Of course she goes, because the premise of seeing her mother again is irresistible, but it’s not that straightforward, because Angie knows nothing about Rachel’s plan, but Rachel has been praying, and Rachel has faith. And in the meantime, Gemma finds herself part of a busy raucous household nothing like the one she shares with her father, and she has to navigate the complicated social terrain of her cousin Penelope who tells her, “I may be churchy, but I’m no virgin.” Consistency is overrated, which is probably a good lesson for anybody to learn early, and I loved Murphy-Lamb’s depiction of Penelope and her friends who embrace their faith and the world and all that contradiction…which is what saves Gemma in the end when the show-down with her mother finally happens, and she realizes she’s stronger than she ever knew.

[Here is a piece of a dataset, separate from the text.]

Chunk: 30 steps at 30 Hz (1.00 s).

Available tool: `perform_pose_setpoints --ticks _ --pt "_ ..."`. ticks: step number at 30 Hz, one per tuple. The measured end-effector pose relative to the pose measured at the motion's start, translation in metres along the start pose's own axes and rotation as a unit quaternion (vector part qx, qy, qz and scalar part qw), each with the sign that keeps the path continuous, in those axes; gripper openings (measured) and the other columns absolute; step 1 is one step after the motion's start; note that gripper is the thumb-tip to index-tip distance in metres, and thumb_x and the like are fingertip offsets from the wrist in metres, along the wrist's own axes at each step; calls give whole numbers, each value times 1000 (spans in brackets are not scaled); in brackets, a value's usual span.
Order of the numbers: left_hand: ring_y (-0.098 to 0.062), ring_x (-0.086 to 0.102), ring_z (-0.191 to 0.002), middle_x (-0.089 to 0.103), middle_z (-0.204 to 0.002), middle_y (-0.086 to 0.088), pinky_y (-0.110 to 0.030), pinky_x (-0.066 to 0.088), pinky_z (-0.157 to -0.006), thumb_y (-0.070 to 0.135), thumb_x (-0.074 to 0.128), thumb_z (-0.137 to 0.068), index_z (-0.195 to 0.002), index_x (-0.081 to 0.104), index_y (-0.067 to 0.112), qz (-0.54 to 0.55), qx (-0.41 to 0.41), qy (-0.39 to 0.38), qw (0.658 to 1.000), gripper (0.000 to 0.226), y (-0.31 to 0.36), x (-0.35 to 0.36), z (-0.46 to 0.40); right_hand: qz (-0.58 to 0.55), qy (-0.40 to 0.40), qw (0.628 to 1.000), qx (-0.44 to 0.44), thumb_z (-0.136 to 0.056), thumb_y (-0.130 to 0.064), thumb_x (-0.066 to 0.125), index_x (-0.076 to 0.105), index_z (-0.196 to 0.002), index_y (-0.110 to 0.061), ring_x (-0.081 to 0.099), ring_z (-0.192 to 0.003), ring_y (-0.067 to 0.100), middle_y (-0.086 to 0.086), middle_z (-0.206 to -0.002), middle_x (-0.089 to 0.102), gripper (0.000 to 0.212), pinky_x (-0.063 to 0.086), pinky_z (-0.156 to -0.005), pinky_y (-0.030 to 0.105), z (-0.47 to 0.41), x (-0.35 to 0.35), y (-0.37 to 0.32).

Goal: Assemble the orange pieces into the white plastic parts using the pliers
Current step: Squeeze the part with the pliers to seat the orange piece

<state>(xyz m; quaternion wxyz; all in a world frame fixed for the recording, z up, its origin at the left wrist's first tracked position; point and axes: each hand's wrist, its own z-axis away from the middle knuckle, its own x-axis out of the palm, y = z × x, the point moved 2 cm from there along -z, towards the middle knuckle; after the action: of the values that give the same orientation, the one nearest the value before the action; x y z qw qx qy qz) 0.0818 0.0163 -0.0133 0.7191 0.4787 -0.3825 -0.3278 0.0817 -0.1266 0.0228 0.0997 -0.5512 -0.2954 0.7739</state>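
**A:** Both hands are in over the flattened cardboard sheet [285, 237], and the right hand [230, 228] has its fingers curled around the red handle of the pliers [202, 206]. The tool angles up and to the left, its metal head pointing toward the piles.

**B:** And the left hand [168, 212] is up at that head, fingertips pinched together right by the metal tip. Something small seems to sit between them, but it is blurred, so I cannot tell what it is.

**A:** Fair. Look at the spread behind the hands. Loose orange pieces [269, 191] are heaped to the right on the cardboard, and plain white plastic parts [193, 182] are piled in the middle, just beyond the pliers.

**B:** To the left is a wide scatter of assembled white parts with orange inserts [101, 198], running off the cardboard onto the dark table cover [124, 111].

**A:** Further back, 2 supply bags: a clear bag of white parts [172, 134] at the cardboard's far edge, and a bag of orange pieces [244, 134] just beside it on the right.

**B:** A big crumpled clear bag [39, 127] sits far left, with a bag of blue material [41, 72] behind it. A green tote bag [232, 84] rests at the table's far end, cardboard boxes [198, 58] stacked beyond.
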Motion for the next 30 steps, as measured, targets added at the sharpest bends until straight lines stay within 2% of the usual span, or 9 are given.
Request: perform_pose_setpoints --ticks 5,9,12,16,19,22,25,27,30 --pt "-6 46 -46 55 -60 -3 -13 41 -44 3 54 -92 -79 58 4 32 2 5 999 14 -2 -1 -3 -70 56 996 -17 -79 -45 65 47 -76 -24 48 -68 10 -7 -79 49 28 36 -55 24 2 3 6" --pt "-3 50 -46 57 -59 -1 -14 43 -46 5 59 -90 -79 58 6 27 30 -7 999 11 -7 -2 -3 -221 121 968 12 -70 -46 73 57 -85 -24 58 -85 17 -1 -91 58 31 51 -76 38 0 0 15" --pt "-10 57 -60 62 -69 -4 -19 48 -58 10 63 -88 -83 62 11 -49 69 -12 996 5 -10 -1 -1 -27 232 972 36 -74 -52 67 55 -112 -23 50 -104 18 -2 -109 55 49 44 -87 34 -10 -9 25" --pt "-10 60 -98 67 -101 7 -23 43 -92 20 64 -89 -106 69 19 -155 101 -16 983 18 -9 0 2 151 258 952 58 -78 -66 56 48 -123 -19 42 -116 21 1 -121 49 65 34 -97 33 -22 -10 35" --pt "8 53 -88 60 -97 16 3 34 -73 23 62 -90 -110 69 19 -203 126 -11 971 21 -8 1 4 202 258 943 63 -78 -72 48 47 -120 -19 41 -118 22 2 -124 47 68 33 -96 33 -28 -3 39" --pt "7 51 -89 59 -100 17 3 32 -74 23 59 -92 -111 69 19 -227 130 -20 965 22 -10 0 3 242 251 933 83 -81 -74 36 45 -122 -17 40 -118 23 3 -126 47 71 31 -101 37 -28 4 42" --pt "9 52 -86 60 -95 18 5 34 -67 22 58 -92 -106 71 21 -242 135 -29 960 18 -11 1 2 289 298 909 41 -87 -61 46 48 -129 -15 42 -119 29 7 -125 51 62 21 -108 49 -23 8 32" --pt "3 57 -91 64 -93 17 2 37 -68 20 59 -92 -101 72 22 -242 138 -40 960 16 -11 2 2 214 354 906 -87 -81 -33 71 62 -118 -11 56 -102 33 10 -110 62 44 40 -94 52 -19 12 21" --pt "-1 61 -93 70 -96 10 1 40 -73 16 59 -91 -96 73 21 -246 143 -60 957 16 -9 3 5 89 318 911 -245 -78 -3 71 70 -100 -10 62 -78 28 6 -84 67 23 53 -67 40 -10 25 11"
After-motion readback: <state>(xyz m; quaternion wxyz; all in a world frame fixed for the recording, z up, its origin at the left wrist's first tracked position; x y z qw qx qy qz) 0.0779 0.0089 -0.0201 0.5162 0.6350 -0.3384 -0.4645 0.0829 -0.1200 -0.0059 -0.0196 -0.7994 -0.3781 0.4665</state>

Murphy-Lamb writes great prose with humour, and crafts her characters with a loving sympathy that will totally win your heart. “I’m glad I went,” Gemma tells her therapist at the end of it all. “If I hadn’t gone, I would have spent the summer surrounded by double garages, aerated lawns, stuccoed houses, and my own self-loathing.” A line that tells you something about the singularity of her narrative voice, the way that Murphy-Lamb strikes the right balances between precocious and naive, impossibly young and wise-beyond-her-years, and something too about the joy of having access to her stream of consciousness. At some points I found the narrative hard to follow and the book could have benefited from a tighter edit, but neither of these points overrode my appreciation for the novel, whose ending is just fantastic.

 

October 27, 2017

You Hold Me Up, by Monique Gray Smith and Danielle Daniel

My children delighted in You Hold Me Up, by Monique Gray Smith and Danielle Daniel. As we read it, my littlest kept guessing what the text might be based on the image. “When you dance with me!” she offered, for the “you hold me up when you play with me” page, so she wasn’t wrong. She also guessed, “When you yawn with me,” for “when you sing with me,” which is a little bit wrong, but then we all started yawning, underlining the point of the book, that we’re all connected to each other.

Monique Gray Smith is the award-winning author of Tilly: A Story of Hope and Resilience, and children’s books My Heart Fills With Happiness (which I read last year) and Speaking Our Truth. I also really recommend her podcast, Love is Medicine. Illustrator Danielle Daniel won the Marilyn Baillie Picture Book Award for her first book, Sometimes I Feel Like a Fox, which we loved, has another new picture book just out, Once in a Blue Moon, and I also really liked her memoir for the adult set, The Dependentmy review is here. The idea of these two teaming up on a project has had me looking forward to You Hold Me Up for ages.

Smith’s text is simple, but powerful, about the small and essential ways we all support each other. “You hold me up when you are kind to me…” it begins, accompanied by a photo of an Indigenous family in the kitchen baking together. “…when you share with me…when you learn with me.” Daniel’s illustrations have a playful approach, but are also nicely stylized and textured, with a collage effect and fine details, warm and familiar images of people together.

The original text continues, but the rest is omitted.